Message 12247 of the SUO list

Subject: Re: SUO: Multi-Source Ontology (MSO) Draft Ballot Question
Date: Wed, 29 Jan 2004 19:48:07
From: Philippe Martin
In-reply-to: msg12232 by Adam Pease and msg12246 by John Bateman
Follow-up: msg12250 by Adam Pease 


> WordNet synsets are language constructs, not concepts, and the links among
> synsets are correct linguisticaly, but not philosophically.

A synset represents "one of the meanings of the words in the set". Thus,
it does represent a concept. WordNet has 2 kinds of links: lexical links
between words (e.g. "antonym") and semantic links between synsets (e.g.
"hypernym"). To re-use WordNet for knowledge representation, you have to
give a logical interpretation to each kind of semantic links and thus
assume that most hypernym links are genuine "generalization" links
(i.e. subtypeOf links or instanceOf links), possibly distinguish
between subtypeOf and instanceOf links (which I did), and correct 
the links that you find incorrect from a logical and semantic viewpoint.

This is stressed by the first sentence of my article about my integration
of WordNet (http://www.webkb.org/doc/papers/iccs03/):
 This article presents the transformation of the noun-related part of WordNet
 into a genuine "lexical ontology" to support knowledge representation,
 sharing and retrieval within a knowledge base or on the Web, i.e.
 to support "knowledge creation and communication".
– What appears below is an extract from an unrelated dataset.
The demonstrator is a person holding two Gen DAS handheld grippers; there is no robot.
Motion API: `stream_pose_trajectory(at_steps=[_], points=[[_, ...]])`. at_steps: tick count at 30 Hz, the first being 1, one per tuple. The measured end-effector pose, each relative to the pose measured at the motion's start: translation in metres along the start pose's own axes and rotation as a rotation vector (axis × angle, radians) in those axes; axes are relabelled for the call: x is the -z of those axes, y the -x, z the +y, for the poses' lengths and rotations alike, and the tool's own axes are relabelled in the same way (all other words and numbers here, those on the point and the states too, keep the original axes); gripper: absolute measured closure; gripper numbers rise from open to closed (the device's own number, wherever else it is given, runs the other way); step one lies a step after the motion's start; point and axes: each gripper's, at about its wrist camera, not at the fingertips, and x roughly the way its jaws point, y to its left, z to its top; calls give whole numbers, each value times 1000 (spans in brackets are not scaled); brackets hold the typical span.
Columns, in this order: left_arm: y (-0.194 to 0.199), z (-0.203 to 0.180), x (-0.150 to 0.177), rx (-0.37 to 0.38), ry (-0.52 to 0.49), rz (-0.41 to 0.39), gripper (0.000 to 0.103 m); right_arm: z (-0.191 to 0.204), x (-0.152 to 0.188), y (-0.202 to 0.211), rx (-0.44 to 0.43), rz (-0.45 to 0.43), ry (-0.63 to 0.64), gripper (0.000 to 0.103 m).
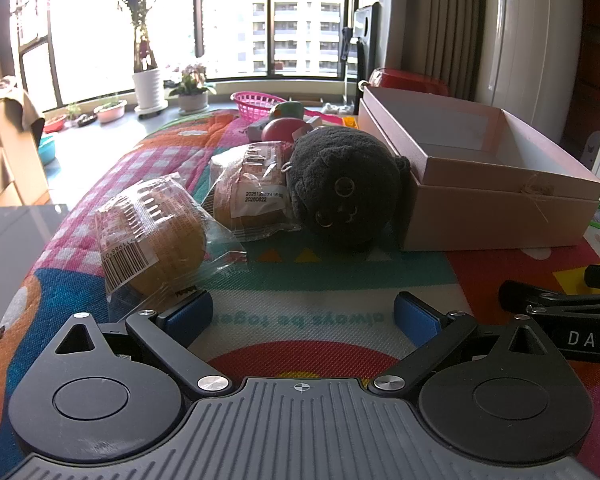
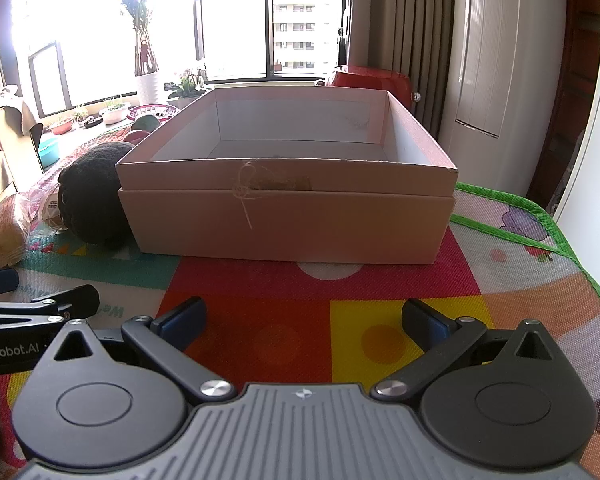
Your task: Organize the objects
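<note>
An open pink cardboard box (image 1: 496,216) (image 2: 288,220) stands on the colourful mat. Its inside looks bare. A black plush toy (image 1: 344,188) (image 2: 92,200) lies against the box's left side. Two wrapped buns lie left of it, one near (image 1: 156,240) and one farther back (image 1: 252,192). My left gripper (image 1: 304,316) is open and empty, low over the mat; its left fingertip is at the near bun's wrapper. My right gripper (image 2: 304,320) is open and empty, facing the box's front wall from a short distance.
Behind the plush lie small toys, a pink ball (image 1: 280,130) and a pink basket (image 1: 258,104). A red container (image 2: 370,78) stands behind the box. The mat's green edge (image 2: 540,216) runs at the right. A grey tabletop (image 1: 12,248) lies left.
</note>
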Motion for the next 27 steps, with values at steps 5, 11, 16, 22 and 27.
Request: stream_pose_trajectory(at_steps=[5,11,16,22,27], points=[[0,0,0,0,0,0,2,0,0,0,0,0,0,0],[0,0,0,0,0,0,2,0,1,1,0,1,0,0],[0,0,0,1,0,0,2,-1,0,1,0,1,0,0],[0,0,0,1,0,0,2,-1,-1,0,1,1,0,0],[0,0,0,1,-1,0,2,-1,-1,0,1,2,0,0]])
Thus, I gave category identifiers (as concise and clear as possible) to the
synsets (and that alone is important; many teams, including the DOLCE team,
had to generate identifiers for WordNet categories).
For what I call the content-oriented links of WordNet (e.g. substance and
meronym), I assumed the following interpretation:
 when such a link L (say the meronym, which I interpret as pm#spatial_part)
 connects a source category S to a destination category D, it means that
 "S (or 'a S' if S is a type) may have for L D (or 'a D' if D is a type)";
 "may have" corresponds to the relation cardinality [0..*]; for example
 in FT: "wn#bird p #wing" means that "a wn#bird may have for pm#spatial_part
 a wn#wing", i.e. also in FT: pm#spatial_part(wn#bird [0..*],wn#wing [0..*]);
Of course, this interpretation may be incorrect or imprecise (here, I'd
have prefered: pm#spatial_part(pm#healthy_bird [1],wn#wing [2]);). Then,
when incorrect links are found, they should be corrected.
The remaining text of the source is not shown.